### [WHAT IS EXPECTED]
From the line below that contains "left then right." to the line that contains "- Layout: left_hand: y", repeat every line exactly, both ends included, and nothing else.

[DATASET CONTENT Boundary: Start]

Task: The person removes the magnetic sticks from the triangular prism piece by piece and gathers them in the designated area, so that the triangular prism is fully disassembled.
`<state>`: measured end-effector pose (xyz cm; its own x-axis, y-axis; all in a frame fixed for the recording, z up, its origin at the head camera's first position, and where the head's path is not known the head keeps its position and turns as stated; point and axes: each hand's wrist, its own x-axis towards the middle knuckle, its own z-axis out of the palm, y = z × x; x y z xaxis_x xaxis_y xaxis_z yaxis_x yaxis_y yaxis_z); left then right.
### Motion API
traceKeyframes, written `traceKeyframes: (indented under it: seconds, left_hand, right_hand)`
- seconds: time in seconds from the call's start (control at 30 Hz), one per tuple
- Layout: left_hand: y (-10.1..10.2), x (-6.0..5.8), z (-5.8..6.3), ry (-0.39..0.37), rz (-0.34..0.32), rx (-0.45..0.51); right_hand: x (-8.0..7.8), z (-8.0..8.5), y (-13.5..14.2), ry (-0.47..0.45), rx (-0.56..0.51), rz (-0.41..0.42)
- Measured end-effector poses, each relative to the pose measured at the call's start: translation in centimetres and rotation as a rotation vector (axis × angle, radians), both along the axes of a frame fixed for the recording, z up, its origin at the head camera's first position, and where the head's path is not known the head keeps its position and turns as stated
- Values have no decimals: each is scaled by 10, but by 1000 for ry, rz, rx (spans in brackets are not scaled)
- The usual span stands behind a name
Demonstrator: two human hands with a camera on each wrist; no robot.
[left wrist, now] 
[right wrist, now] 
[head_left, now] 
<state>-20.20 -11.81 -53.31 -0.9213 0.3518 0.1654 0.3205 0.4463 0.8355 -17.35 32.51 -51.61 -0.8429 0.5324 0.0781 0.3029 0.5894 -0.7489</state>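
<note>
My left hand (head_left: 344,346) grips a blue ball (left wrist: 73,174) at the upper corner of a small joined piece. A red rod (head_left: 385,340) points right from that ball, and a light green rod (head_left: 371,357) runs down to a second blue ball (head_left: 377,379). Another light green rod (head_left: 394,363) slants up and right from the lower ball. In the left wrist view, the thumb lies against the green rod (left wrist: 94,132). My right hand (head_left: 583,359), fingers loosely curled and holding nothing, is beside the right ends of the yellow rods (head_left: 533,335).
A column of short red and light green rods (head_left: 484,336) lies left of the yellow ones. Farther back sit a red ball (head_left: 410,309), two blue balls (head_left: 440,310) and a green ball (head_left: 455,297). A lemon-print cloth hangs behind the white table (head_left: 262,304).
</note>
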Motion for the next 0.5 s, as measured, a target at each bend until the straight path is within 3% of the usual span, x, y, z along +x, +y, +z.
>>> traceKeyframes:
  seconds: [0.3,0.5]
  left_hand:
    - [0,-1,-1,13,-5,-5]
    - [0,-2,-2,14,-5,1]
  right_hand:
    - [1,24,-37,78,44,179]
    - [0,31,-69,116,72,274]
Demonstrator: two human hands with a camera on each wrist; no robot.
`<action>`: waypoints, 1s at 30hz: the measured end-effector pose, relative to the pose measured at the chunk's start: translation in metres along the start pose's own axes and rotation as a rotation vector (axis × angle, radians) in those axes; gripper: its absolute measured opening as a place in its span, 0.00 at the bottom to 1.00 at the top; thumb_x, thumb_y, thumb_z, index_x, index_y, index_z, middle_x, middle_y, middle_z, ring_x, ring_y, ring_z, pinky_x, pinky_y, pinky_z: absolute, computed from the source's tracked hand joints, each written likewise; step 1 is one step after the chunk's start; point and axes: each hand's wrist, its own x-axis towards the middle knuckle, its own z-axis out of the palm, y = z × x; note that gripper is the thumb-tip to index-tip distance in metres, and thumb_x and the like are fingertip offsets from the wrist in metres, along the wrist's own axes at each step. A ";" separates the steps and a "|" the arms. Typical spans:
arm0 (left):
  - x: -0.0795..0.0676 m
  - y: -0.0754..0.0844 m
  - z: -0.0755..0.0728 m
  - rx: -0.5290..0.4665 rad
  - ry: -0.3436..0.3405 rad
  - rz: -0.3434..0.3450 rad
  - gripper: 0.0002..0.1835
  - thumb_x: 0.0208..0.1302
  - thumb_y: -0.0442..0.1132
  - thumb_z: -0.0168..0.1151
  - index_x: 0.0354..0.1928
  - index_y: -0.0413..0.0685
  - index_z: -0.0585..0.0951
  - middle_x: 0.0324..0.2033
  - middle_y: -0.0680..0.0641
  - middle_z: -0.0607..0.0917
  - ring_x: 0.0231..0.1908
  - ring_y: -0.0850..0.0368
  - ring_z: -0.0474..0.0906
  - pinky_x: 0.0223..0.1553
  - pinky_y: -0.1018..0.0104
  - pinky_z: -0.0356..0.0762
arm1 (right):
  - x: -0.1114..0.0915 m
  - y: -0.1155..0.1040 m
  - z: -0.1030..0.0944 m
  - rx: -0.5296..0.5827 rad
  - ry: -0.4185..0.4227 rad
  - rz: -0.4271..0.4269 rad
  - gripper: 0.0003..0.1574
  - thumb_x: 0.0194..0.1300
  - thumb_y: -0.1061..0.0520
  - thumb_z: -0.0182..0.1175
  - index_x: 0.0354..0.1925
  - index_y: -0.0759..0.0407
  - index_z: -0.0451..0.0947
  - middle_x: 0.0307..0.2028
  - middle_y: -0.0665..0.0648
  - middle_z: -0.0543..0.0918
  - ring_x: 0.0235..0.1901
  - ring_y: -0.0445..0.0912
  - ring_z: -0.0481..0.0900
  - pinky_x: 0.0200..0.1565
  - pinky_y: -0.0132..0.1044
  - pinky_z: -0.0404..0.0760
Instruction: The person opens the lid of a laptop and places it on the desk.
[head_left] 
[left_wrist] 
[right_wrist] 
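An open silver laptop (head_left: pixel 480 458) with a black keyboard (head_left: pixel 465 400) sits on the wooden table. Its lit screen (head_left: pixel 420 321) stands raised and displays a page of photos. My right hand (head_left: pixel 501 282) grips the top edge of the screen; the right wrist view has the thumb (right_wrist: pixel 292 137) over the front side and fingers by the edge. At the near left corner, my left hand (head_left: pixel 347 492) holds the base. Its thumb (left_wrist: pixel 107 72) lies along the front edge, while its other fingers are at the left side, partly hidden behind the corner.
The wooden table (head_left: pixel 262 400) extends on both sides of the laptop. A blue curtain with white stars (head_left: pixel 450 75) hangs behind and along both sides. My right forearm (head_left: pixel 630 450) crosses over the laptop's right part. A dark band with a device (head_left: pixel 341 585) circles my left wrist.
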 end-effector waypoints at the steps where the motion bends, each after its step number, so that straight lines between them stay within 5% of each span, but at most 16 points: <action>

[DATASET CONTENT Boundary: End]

### [RESPONSE BELOW]
`<state>`: measured end-effector pose (xyz cm; its own x-axis, y-axis; all in a frame fixed for the recording, z up, its origin at the head camera's first position, and where the head's path is not known the head keeps its position and turns as stated; point and axes: each hand's wrist, its own x-axis towards the middle knuckle, its own z-axis out of the palm, y = z × x; x y z xaxis_x xaxis_y xaxis_z yaxis_x yaxis_y yaxis_z); left then right.
### Motion API
traceKeyframes, written `traceKeyframes: (indented under it: seconds, left_hand, right_hand)`
- seconds: time in seconds from the call's start (control at 30 Hz), one per tuple
- Layout: left_hand: y (-10.1..10.2), x (-6.0..5.8), z (-5.8..6.3), ry (-0.39..0.37), rz (-0.34..0.32), rx (-0.45..0.51); right_hand: x (-8.0..7.8), z (-8.0..8.5), y (-13.5..14.2), ry (-0.47..0.45), rx (-0.56..0.51), rz (-0.41..0.42)

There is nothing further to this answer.